Congratulations Drs. Karen McFarland, Matthew LaVoie, and Diego E Rincon-Limas on the publication of “Progressive Supranuclear Palsy PERK haplotype B selectively translates DLX1 promoting tau toxicity,” which appears in the February issue of The Journal of Neuroscience.
Abstract
The unfolded protein response (UPR) sensor PERK exists in haplotypes A and B. PERK-B confers increased risk for tauopathies like progressive supranuclear palsy (PSP), but the mechanisms distinguishing its function from PERK-A and contributing to its association with tauopathy remain unknown. Here, we developed a controlled cellular model for a pair-wise comparison of the two PERK haplotypes, finding their UPR functions nearly indistinguishable. Puromycin-based proteomics highlighted a subset of mRNA translation events was permissible under the PERK-B, but not the PERK-A, dependent UPR. One of the targets that escaped PERK-B suppression was the transcription factor DLX1, which is genetically linked to PSP risk. We found that DLX1 solubility shifted to a detergent-insoluble fraction in human brain tissue from male and female PSP donors. Furthermore, silencing the fly homolog of DLX1 was sufficient to decrease tau-induced toxicity, in vivo. Our results detail the haplotype-specific PERK-B/DLX-1 pathway as a novel driver of tau pathology in cells, flies, and likely human brain, revealing new insights into PSP pathogenesis and potential therapeutic targets.

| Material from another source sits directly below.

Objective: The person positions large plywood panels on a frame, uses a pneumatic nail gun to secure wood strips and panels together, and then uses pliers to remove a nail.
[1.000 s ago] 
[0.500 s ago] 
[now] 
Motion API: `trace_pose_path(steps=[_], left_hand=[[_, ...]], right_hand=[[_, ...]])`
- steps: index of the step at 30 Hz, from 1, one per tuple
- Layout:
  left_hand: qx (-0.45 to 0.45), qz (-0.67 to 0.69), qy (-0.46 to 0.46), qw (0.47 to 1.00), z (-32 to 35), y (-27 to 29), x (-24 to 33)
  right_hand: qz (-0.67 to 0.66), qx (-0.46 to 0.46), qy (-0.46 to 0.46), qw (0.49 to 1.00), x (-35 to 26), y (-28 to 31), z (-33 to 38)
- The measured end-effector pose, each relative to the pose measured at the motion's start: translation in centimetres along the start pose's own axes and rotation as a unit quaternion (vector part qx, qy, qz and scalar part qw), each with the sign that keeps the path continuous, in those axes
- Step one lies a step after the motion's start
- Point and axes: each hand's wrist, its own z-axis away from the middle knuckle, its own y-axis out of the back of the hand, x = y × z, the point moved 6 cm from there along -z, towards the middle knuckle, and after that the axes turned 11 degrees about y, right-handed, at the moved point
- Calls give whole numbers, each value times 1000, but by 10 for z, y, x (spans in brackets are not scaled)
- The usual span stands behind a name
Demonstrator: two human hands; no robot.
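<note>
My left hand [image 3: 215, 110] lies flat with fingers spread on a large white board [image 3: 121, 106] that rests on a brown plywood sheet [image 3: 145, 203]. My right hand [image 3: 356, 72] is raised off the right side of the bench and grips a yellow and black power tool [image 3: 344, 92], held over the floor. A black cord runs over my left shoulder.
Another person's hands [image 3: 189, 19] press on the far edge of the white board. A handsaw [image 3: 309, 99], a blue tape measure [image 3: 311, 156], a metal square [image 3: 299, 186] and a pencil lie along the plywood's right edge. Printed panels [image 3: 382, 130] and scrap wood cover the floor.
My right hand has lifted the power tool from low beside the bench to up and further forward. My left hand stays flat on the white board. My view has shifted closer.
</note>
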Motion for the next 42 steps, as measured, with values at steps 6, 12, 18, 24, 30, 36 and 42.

Significance Statement Progressive supranuclear palsy (PSP) is a devastating neurodegenerative tauopathy with no effective treatments. This study identifies how a genetic risk factor for PSP, the PERK-B haplotype, contributes to disease pathogenesis. Using novel cellular and animal models, we demonstrate that PERK-B selectively promotes translation of DLX1, a transcription factor genetically linked to PSP. Importantly, DLX1 accumulates in a detergent insoluble fraction in human PSP brains, and reducing DLX1 mitigates tau-induced toxicity in vivo. These findings reveal a previously unknown PERK-B/DLX1 pathway that drives tauopathy. By elucidating this mechanism, our work opens new avenues for therapeutic intervention in PSP and related tauopathies. More broadly, this research highlights the importance of haplotype-specific effects and selective translational regulation in neurodegenerative disease, with implications for personalized medicine approaches.